I’m not good at vacation so I viewed this year as a rumspringa world tour- I just got back from New Zealand and am writing this while jetlagged, thinking about how my paid vacation will be up in 2.5 weeks. This year I zoomed my head out of focus to see what everyone else is looking at. Let me tell you: Other People are looking at some pretty crazy stuff. I met Verner Vinge and Ray Kurzweil at the Singularity Summit. Compared to these impassioned singularity people, I feel like an ape for mentally shrugging when they bring up existential risk and AI. Nevertheless, my main impression is it’s cool these people are contemplating and perhaps helping decide a vision of mankind as a species. Most people never think about that kind of thing, as individuals or as a species. What is the destiny of mankind? Who even asks this question? Shouldn’t we wander blindly towards our fates like all other species? Aren’t we just dominant, blessed by god to be gods among animals? Anyway, the Singularity Summit led me to go to Rationality camp. This post was originally about Rationality Camp but I guess I’ll write about that some other time (sorry to leave you as irrational as ever, although I can tell you that I made $280+ from poker, won a prize despite not being the most rational (Dilip had the most points in the whole camp but somehow lost his prize to me. Yes! Plus I beat him at some kind of augmented reality game, which victories are documented photographically)).
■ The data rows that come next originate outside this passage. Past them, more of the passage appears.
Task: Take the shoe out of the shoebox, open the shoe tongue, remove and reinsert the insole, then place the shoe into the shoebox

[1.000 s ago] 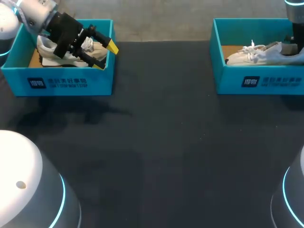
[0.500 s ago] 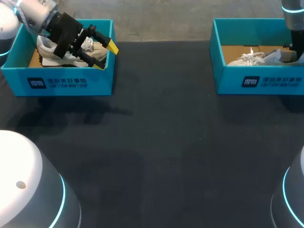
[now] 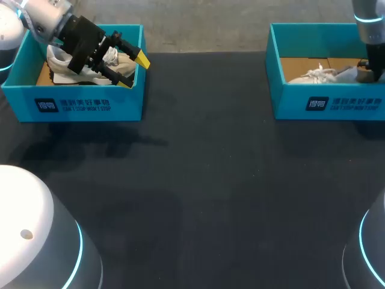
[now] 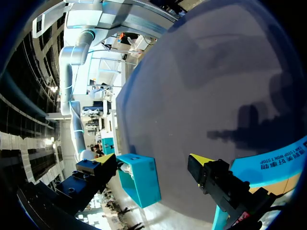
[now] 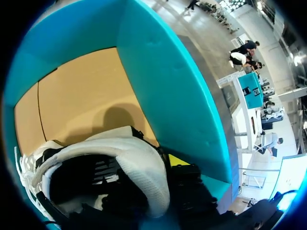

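A white shoe (image 3: 319, 74) lies on its side in the teal right shoebox (image 3: 328, 103), laces toward the middle of the table. My right arm (image 3: 372, 45) comes down into that box at the shoe's heel end. In the right wrist view the shoe's padded heel collar (image 5: 139, 167) sits right at my right gripper (image 5: 148, 179), over the box's tan floor (image 5: 81, 103). My left gripper (image 3: 133, 71) hangs open and empty over the near right corner of the left shoebox (image 3: 78, 105), which holds another white shoe (image 3: 75, 71). From the left wrist, the gripper (image 4: 153, 160) points across the dark table.
The two teal boxes stand at the far left and far right of the dark table (image 3: 204, 180). The round bases of my arms (image 3: 36, 235) fill the near corners. In the left wrist view the left box's rim (image 4: 283, 163) lies under the gripper.
The right arm has lowered the shoe, which stood above the right box's rim a second ago and now lies low inside it. The left arm has not moved.
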Robot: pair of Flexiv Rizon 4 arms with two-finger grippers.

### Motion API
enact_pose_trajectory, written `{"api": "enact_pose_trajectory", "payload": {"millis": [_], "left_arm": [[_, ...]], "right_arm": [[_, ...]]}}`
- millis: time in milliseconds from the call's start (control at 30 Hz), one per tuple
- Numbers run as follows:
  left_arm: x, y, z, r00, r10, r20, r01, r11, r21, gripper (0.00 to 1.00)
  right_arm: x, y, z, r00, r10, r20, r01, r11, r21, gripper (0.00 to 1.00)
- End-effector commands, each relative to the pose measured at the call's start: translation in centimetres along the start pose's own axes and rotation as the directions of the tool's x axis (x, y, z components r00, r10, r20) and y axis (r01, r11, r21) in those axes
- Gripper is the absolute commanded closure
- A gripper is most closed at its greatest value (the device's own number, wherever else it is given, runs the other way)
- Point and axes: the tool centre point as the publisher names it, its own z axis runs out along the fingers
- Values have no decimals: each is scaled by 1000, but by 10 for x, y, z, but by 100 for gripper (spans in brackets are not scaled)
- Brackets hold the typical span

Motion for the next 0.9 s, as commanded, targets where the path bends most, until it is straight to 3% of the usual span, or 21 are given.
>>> {"api": "enact_pose_trajectory", "payload": {"millis": [33, 367, 400, 467, 500, 900], "left_arm": [[0, -1, 0, 1000, 1, -3, -1, 1000, -1, 0], [0, -1, 0, 1000, 1, -3, -1, 1000, -1, 0], [0, -1, 0, 1000, 1, -3, -1, 1000, -1, 0], [0, -1, 0, 1000, 1, -3, -1, 1000, -1, 0], [0, -1, 0, 1000, 1, -3, -1, 1000, -1, 0], [0, -1, 0, 1000, 1, -3, -1, 1000, -1, 0]], "right_arm": [[-1, 2, -6, 1000, 13, 6, -13, 1000, -5, 4], [-12, -3, -33, 999, 32, -25, -32, 999, -34, 2], [-14, -4, -45, 998, 38, -52, -40, 998, -40, 0], [-14, -5, -46, 998, 39, -57, -41, 998, -40, 0], [-15, -7, -59, 996, 43, -81, -46, 998, -44, 0], [-16, -25, -115, 971, -37, -235, 11, 994, -113, 0]]}}
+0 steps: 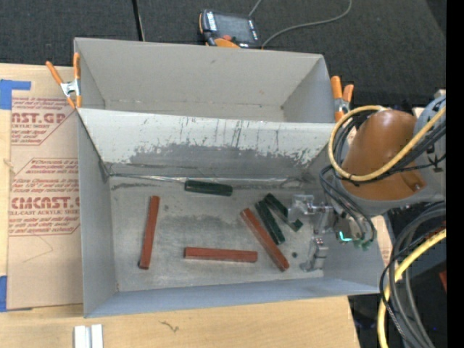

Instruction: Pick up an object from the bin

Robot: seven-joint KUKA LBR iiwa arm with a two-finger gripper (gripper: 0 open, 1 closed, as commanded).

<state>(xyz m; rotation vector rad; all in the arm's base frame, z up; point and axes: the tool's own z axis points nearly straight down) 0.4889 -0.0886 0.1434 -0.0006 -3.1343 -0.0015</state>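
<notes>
Down at four o'clock on the bin floor lies a slanted red-brown bar, with two dark green bars touching its upper side. Just beside them, toward three o'clock, the gripper hangs low with its fingers spread and nothing between them. Further out, a second red-brown bar lies flat at six o'clock, a third stands lengthwise at nine, and a lone dark green bar rests at twelve against the back wall of the grey bin.
</notes>
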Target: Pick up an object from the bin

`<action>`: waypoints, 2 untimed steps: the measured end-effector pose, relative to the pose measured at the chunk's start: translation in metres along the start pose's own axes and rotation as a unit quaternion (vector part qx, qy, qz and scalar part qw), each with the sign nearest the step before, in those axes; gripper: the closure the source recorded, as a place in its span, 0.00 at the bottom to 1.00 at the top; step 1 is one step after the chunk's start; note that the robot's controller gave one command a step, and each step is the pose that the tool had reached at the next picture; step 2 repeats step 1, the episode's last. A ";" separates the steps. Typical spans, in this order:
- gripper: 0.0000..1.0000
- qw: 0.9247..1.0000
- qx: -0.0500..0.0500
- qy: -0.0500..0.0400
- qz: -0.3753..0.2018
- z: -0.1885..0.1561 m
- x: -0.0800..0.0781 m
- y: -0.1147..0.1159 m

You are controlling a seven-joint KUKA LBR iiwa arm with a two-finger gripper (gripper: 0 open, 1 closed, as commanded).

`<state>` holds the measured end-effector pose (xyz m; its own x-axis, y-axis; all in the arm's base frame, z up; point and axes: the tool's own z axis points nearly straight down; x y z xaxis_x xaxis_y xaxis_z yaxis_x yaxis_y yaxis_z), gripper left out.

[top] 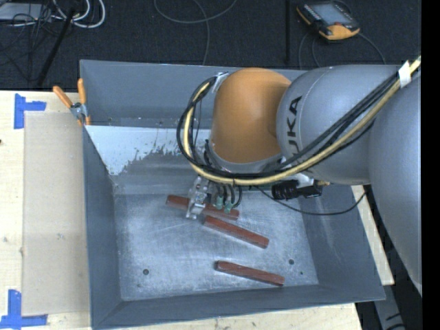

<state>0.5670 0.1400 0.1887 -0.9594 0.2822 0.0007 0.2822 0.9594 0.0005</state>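
Gripper [195, 209] is set at bin [151, 253] centre over the uppermost reddish-brown stick [177, 201], whose long axis is laid left to right, slightly downward; whether the gripper is open cannot be told.

Uppermost brown strip [176, 201] — middle hidden under hand [197, 209]; bin [102, 253] back-right corner behind arm [330, 122].

We are looking down on the grey metal bin [158, 253] from above and somewhat to one side, so we are seeing the inner face of its far wall as a broad slope. We are sitting near enough that the bin is taking up most of our sight, with dark floor [206, 26] beyond its far wall. The arm [344, 129], on the bin's right side, is blocking its far right corner from us.
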 end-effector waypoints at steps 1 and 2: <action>1.00 1.000 0.001 0.001 0.001 -0.023 -0.002 -0.006; 1.00 1.000 0.001 0.001 0.001 -0.023 -0.002 -0.006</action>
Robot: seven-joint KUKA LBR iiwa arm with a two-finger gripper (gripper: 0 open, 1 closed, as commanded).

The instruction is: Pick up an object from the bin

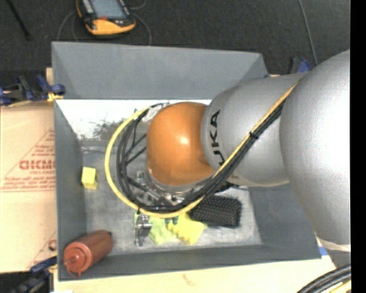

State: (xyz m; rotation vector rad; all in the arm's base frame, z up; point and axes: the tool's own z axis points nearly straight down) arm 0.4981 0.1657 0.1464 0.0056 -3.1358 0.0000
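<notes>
1. 4 loose things are seen on the scuffed, speckled floor of the grey metal bin (158, 72), well apart except for 2 at the near middle.
2. A soft-looking yellow-green piece (182, 231) with a jagged, saw-toothed outline lies at the near middle of the floor, close to the near wall.
3. The gripper (143, 229), a small piece of pale metal, is seen low at the left edge of that yellow-green piece; whether contact is made cannot be told, and whether it is spread or closed cannot be told either.
4. A flat black block (219, 211) with a ribbed, bristly texture lies just right of the yellow-green piece and partly under the arm.
5. A small yellow cube (89, 177) sits alone by the left wall.
6. A rounded red-brown bottle (86, 251) lies on its side in the near left corner.
7. Much of the floor is hidden by the smooth silver arm (280, 133), reaching in from the right, by its glossy orange cover (174, 145), and by a loop of yellow and black cables (111, 163) around that dome.
</notes>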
This year has been upside down: I’ve been paid to not work, spent more time in CA than NYC, and I realized I’m old- I think I’ve aged relative to my non-finance peers. I’m 27 and I’ve started finding younger people annoying. Those fools have no idea how lucky they are. At my age, people are suddenly so hard to impress. If I were starting a company at age 17 people would say, “Awesome.” Now everyone’s like, “Whatever.” Too old to be effortlessly impressive, too young to shove offending kids off my subway seat, I’m at an age when I don’t really notice anyone else’s age unless they bring it up, whereas for years I was conscious of even a year’s difference. Looking back at my childhood, the hours reading in the grass, the biking with friends, my main impression is that an idyllic childhood is a colossal waste of time. Yes, even the priceless hours bonding with family had diminishing returns, and no one really needs to read the collected works of anybody- very few writers have anything to say after their first real book.

Sometimes I see flashes of myself 10 years in the future, so clear it’s almost a memory. This year I started seeing what future Nancy would be if I kept going down the trading path, and I didn’t feel excited. In fact I felt bored. Because it’s basically the same as always, except I’d need increasingly larger sums to get the same level of stimulation. For someone who lives so much in the future, I hadn’t really thought about what I’d think about the future after (if) it already happened. When I’m 40 will I see my 20’s and 30’s the way I currently see my childhood- objectively successful by most measures but privately viewed by myself as largely a waste of time?

I feel ennui regarding the kind of stuff people are supposed to do in their late 20’s, early 30s: the house and marriage stuff. My mom was in constant turmoil over the fact that she was too sick to see me “settled” in my NYC apartment. Prior to NYC, she had “settled” me into all apartments I’d ever lived in. Perhaps out of a desire to do what I thought she’d want me to do, I went out and bought my first furniture since she forced me to buy my mattress 5 years ago when I first moved to Chicago and needed a non dorm issued mattress. I ended up buying a $5000 coffee table made from a single solid cross section of a gigantic tree. Maybe I thought my mom would rest assured in my competence if I showed her this coffee table and other furnitures, that I was a grown up and finally handling this kind of stuff. I think I even bought a house plant of some kind, which never would have occurred to me to do in my youth. Mom just wanted me to be happy, which might not be what I want for myself. Now that I know what it’s like to have the perfect set of plates, I never want to own plates again. That stuff is all at my dad’s house now, completely out of place with his ornate, plasticky furniture.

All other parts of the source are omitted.